● The task
From the data that follows, print exactly the lines starting at the one containing "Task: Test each" and ending at the one containing "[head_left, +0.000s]"; include both of them and nothing more.

● Data in this exercise
○ ○ ○
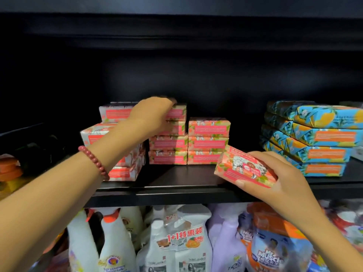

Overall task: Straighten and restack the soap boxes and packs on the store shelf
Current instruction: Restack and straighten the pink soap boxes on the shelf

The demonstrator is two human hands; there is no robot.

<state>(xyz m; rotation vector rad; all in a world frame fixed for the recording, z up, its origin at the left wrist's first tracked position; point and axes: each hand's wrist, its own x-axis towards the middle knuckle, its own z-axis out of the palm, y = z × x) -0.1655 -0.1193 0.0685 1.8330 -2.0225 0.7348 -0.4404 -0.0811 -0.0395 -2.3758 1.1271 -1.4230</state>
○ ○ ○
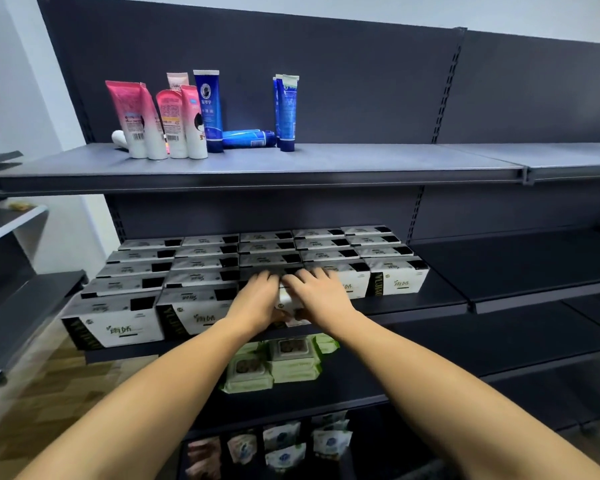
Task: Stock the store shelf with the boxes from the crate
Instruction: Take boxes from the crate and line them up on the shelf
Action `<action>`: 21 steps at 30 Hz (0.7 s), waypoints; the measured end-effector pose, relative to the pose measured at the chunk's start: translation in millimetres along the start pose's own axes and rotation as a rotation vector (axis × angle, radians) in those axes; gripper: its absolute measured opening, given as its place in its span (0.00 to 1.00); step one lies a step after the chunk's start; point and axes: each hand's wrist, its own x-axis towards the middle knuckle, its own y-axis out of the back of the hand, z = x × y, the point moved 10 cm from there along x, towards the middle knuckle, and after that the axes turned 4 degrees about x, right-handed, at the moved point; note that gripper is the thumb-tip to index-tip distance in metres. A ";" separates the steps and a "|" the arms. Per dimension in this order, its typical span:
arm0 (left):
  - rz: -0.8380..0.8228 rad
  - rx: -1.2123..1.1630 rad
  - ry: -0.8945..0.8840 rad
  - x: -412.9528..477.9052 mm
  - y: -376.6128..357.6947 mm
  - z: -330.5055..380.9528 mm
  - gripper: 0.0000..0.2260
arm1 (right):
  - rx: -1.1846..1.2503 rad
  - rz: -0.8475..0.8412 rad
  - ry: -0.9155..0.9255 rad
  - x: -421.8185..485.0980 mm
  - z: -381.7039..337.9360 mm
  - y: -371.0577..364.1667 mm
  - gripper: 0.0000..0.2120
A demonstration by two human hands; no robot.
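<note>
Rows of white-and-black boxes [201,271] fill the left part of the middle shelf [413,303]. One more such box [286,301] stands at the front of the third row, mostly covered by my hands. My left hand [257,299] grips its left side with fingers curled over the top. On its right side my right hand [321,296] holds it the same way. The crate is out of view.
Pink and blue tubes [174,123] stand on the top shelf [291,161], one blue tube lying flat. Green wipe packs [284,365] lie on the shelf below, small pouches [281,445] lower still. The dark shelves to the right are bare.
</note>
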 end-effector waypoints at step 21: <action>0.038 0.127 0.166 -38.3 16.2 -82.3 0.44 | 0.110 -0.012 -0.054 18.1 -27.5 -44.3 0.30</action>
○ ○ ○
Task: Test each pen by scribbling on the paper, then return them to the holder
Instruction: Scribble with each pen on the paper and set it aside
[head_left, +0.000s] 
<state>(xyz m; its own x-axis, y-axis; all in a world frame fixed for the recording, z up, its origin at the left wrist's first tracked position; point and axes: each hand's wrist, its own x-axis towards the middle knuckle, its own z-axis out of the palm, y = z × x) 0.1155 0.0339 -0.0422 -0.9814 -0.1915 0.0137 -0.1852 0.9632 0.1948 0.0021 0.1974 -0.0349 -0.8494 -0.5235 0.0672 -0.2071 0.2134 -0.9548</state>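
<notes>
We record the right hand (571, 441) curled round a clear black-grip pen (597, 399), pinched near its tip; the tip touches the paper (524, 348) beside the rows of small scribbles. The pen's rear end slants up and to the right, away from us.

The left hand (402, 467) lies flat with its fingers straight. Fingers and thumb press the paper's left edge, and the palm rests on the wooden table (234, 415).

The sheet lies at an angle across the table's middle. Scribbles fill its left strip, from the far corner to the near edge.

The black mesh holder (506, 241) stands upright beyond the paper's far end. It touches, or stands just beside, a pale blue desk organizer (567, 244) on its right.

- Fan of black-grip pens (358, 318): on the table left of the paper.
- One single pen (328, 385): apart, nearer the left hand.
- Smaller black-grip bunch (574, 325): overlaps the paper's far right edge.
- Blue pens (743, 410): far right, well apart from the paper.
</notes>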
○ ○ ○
● Response to the exercise
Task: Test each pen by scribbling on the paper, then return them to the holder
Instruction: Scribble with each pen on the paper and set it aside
[head_left, +0.000s] 

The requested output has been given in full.